▶ _To do_
Print the data exactly as written, but leave out each picture.
:::
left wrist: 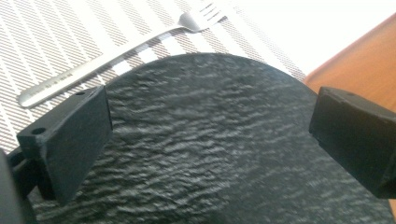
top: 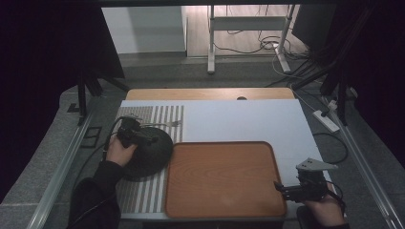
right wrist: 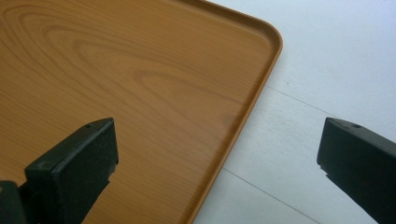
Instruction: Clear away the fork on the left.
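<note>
In the high view, the left gripper [top: 152,140] hovers over the dark slate plate [top: 160,152] at centre left, on the striped placemat [top: 143,193]; the right gripper [top: 278,187] sits at the lower right by the wooden tray [top: 219,205].

In the left gripper view, jaws gape wide above the plate [left wrist: 210,149], gripping nothing; a fork [left wrist: 121,51] lies in the upper left.

In the right gripper view, jaws stand wide, empty, straddling the tray's edge [right wrist: 247,112].

No word, number or brand can be read. The silver metal fork [left wrist: 116,49], at the upper left of the left gripper view, bears a small stamped mark near the end of its handle, too blurred to read.
</note>
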A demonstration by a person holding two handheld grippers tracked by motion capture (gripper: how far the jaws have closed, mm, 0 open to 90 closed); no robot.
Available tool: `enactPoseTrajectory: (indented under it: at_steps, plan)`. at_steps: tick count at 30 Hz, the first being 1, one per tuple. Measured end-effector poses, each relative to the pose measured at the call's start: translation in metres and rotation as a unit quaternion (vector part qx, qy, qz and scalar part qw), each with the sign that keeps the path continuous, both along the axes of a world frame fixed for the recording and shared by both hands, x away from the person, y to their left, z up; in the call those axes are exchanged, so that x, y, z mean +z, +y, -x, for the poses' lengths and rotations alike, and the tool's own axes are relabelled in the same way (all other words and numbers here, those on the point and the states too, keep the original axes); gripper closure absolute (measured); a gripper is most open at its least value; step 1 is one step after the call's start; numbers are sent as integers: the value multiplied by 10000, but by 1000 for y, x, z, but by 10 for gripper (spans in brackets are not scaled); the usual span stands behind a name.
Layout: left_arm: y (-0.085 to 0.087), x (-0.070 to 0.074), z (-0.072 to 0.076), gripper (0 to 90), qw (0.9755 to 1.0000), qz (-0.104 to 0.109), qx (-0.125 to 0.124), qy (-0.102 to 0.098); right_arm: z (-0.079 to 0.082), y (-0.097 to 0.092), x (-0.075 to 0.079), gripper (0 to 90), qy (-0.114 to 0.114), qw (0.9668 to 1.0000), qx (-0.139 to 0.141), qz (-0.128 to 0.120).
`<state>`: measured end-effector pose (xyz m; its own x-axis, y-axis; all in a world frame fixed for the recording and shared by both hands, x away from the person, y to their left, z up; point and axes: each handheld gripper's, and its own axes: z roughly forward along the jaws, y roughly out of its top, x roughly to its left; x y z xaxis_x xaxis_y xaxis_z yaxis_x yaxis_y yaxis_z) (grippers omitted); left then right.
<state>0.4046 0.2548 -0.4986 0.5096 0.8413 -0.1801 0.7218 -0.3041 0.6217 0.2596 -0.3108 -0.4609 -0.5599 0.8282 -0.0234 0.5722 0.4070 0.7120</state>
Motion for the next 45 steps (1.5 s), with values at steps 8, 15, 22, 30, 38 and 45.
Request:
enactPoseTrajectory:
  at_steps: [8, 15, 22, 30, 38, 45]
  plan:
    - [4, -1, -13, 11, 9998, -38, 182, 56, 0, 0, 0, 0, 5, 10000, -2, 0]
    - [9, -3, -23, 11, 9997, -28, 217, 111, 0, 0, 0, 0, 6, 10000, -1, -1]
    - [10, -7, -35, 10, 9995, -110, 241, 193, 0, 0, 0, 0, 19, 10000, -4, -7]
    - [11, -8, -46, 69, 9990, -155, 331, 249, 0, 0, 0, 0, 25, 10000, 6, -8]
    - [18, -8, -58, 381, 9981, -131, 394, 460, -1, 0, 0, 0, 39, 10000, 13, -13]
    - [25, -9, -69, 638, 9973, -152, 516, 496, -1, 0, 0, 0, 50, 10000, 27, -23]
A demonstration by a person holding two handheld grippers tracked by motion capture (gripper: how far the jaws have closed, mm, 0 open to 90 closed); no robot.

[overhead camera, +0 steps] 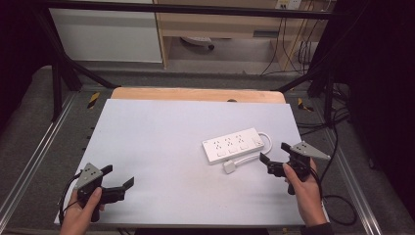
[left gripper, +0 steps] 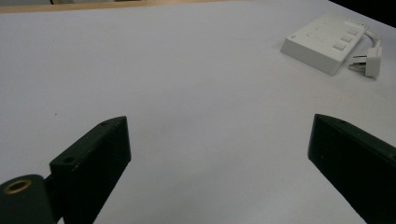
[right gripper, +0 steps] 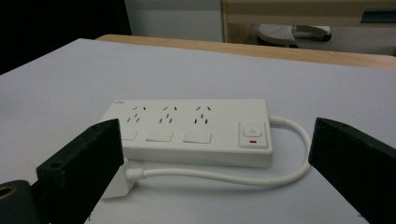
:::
▶ _Solution_
left wrist: 
top: 
right wrist: 
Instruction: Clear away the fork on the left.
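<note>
In the high view, the left gripper [top: 152,140] hovers over the dark slate plate [top: 160,152] at centre left, on the striped placemat [top: 143,193]; the right gripper [top: 278,187] sits at the lower right by the wooden tray [top: 219,205].

In the left gripper view, jaws gape wide above the plate [left wrist: 210,149], gripping nothing; a fork [left wrist: 121,51] lies in the upper left.

In the right gripper view, jaws stand wide, empty, straddling the tray's edge [right wrist: 247,112].

No word, number or brand can be read. The silver metal fork [left wrist: 116,49], at the upper left of the left gripper view, bears a small stamped mark near the end of its handle, too blurred to read.
</note>
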A demonstration by a person holding two handheld grippers tracked by motion capture (gripper: how far the jaws have closed, mm, 0 open to 90 closed); no robot.
Available tool: `enactPoseTrajectory: (indented under it: at_steps, plan)`. at_steps: tick count at 30 Hz, the first being 1, one per tuple. Measured end-effector poses, each relative to the pose measured at the call's start: translation in metres and rotation as a unit quaternion (vector part qx, qy, qz and scalar part qw), each with the sign that keeps the path continuous, both along the axes of a world frame fixed for the recording and shared by both hands, x away from the person, y to their left, z up; in the call those axes are exchanged, so that x, y, z mean +z, +y, -x, for the poses' lengths and rotations alike, and the tool's own axes are relabelled in the same way (all other words and numbers here, those on the point and the states too, keep the original axes); gripper closure absolute (measured); a gripper is most open at its least value; step 1 is one step after the call's start; numbers are sent as integers: the value multiplied by 10000, but by 1000 for y, x, z, but by 10 for gripper (spans in brackets are not scaled); the usual span stands behind a name.
Layout: left_arm: y (-0.085 to 0.087), x (-0.070 to 0.074), z (-0.072 to 0.076), gripper (0 to 90), qw (0.9755 to 1.0000), qz (-0.104 to 0.109), qx (-0.125 to 0.124), qy (-0.102 to 0.098); right_arm: z (-0.079 to 0.082), y (-0.097 to 0.092), x (-0.075 to 0.079), gripper (0 to 90), qy (-0.114 to 0.114), qw (0.9668 to 1.0000), qx (-0.139 to 0.141), qz (-0.128 to 0.120).
`<state>`: measured end-effector pose (xyz m; its own x-axis, y-axis; all in a world frame fixed for the recording and shared by both hands, x away from the person, y to their left, z up; point and axes: each handheld gripper's, and its own axes: z roughly forward along the jaws, y roughly out of its top, x roughly to its left; x y z xaxis_x xaxis_y xaxis_z yaxis_x yaxis_y yaxis_z) (grippers omitted); left then right.
<state>0.4046 0.2548 -0.4986 0.5096 0.8413 -0.1801 0.7218 -0.3041 0.6217 0.2596 -0.3108 -0.4609 -0.5599 0.8282 -0.0234 0.5722 0.4070 0.7120</state>
Motion for the next 45 steps (1.5 s), with values at steps 8, 15, 22, 30, 38 and 45.
Request:
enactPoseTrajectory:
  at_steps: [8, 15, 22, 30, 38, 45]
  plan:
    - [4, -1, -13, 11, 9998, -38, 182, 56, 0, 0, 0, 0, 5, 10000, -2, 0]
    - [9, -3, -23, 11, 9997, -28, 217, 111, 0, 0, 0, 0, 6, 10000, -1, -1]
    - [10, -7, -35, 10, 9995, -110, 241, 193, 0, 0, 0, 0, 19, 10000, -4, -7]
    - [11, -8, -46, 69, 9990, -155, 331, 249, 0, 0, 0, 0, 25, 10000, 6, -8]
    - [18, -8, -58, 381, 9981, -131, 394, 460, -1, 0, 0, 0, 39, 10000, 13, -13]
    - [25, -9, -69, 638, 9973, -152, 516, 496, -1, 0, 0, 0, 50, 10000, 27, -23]
A demonstration by a person holding two handheld grippers tracked by motion capture (gripper: how far the jaws have closed, mm, 0 open to 90 closed); no robot.

[overhead camera, +0 steps] 
[left gripper, +0 steps] 
[right gripper, +0 steps] 

Further output is not needed for this exercise.